La plupart des organisations abordent le digital par projet. Une refonte. Une nouvelle fonctionnalité. Une migration. Ces projets ont un début et une fin. Ils répondent à un besoin immédiat et, une fois livrés, on passe à autre chose.
Cette approche fonctionne pour des besoins ponctuels. Elle montre ses limites dès que le digital devient un levier stratégique de l'activité.

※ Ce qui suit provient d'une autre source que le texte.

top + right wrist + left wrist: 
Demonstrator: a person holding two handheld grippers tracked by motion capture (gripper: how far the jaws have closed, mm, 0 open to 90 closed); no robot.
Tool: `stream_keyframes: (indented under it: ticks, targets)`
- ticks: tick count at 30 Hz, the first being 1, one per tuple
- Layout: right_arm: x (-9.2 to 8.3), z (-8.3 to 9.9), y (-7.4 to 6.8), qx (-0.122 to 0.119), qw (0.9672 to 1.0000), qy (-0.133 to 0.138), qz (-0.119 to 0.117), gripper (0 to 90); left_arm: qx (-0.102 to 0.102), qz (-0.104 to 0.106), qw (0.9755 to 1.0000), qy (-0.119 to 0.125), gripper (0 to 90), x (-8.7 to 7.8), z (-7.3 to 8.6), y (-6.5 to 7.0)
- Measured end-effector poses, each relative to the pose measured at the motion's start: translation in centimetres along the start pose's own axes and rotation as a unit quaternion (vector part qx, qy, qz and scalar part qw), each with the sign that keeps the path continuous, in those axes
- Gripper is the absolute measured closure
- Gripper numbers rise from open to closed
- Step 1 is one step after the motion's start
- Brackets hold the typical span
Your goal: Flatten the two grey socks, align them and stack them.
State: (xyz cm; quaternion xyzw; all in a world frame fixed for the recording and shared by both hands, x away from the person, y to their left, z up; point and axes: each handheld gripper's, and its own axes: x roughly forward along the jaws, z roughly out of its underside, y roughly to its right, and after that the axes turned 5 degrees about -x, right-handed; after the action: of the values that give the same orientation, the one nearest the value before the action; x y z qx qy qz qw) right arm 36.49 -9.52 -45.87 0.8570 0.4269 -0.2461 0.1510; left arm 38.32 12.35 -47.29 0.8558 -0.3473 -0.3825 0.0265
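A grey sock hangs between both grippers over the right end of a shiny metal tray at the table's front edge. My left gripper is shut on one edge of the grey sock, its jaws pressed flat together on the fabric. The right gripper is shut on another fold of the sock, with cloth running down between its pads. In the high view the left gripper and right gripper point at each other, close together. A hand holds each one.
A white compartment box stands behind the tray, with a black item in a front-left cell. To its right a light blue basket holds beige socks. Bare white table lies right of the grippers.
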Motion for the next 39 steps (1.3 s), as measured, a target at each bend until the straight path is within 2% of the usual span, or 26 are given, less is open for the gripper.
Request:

Parce qu'un outil digital qui compte pour votre business n'est pas un projet. C'est une trajectoire. Et une trajectoire, ça se pilote dans la durée.
De la vision à la Roadmap : Pourquoi penser en trajectoire plutôt qu'en projet ?
La distinction n'est pas sémantique. Elle change fondamentalement la manière de prendre des décisions.
Un projet a une fin définie. Il est évalué à la livraison : dans les délais, dans le budget, conforme au cahier des charges. Ces critères sont légitimes. Mais ils ne disent rien de la valeur générée dans le temps, ni de la capacité du livrable à évoluer avec les besoins de l'organisation.
Une trajectoire, elle, est continue. Elle suppose que chaque étape prépare la suivante, que les choix techniques et fonctionnels d'aujourd'hui n'hypothèquent pas les possibilités de demain, et que la performance se mesure sur la durée, pas à la mise en ligne.
Pour les PME & ETI ambitieuses que nous accompagnons chez Maoké, cette distinction est souvent le point de bascule. Le moment où le digital cesse d'être un poste de dépense pour devenir un levier de croissance réel.
Qu'est-ce qu'une vision digitale, et pourquoi en avoir une ?
Une vision digitale, c'est une réponse claire à une question simple : dans deux ou trois ans, à quoi doit ressembler votre présence et vos outils digitaux pour soutenir vos ambitions business ?
Ce n'est pas un document de 50 pages. Ce n'est pas non plus une liste de fonctionnalités souhaitées. C'est une orientation stratégique qui permet de donner du sens aux décisions quotidiennes et d'arbitrer avec cohérence lorsque des contraintes apparaissent.
Sans vision, les projets digitaux s'accumulent sans logique d'ensemble. On refond le site, on change de CMS, on ajoute un connecteur ERP, on intègre un outil de marketing automation. Chaque décision prise isolément semble raisonnable. L'ensemble forme rarement un système cohérent.
Avec une vision, les mêmes décisions s'inscrivent dans une logique de progression. On sait pourquoi on fait quoi, dans quel ordre, et ce que chaque étape rend possible pour la suivante.
La roadmap est le pont entre la vision et l'exécution. Elle n'est pas figée, elle est structurée. Et sa construction répond à une logique précise.
La première étape est la clarification des enjeux business. Une roadmap digitale n'est pas un plan technique. Elle est au service d'objectifs concrets : croissance du chiffre d'affaires, amélioration de la conversion, efficacité opérationnelle, ouverture de nouveaux marchés. Ces objectifs doivent être posés avant que la moindre ligne de développement soit écrite.
La deuxième étape est l'audit de l'existant. Avant de décider où aller, il faut comprendre d'où on part : l'état des plateformes actuelles, leur capacité d'évolution, leurs points de fragilité, les intégrations en place. Ce diagnostic évite de bâtir sur des fondations qui ne tiennent pas.
La troisième étape est la priorisation. Toutes les idées ne se valent pas, et toutes ne peuvent pas être adressées en même temps. La roadmap structure les initiatives selon leur impact attendu, leur effort de réalisation et leur séquencement logique. Ce travail de priorisation est souvent le plus difficile, parce qu'il oblige à renoncer, au moins temporairement, à certaines ambitions.
La quatrième étape est la définition des paliers. Une roadmap multi-annuelle ne se pilote pas d'un bloc. Elle s'organise en phases, chacune avec ses objectifs propres, ses livrables et ses indicateurs de succès. Chaque palier atteint valide la direction et nourrit les décisions suivantes.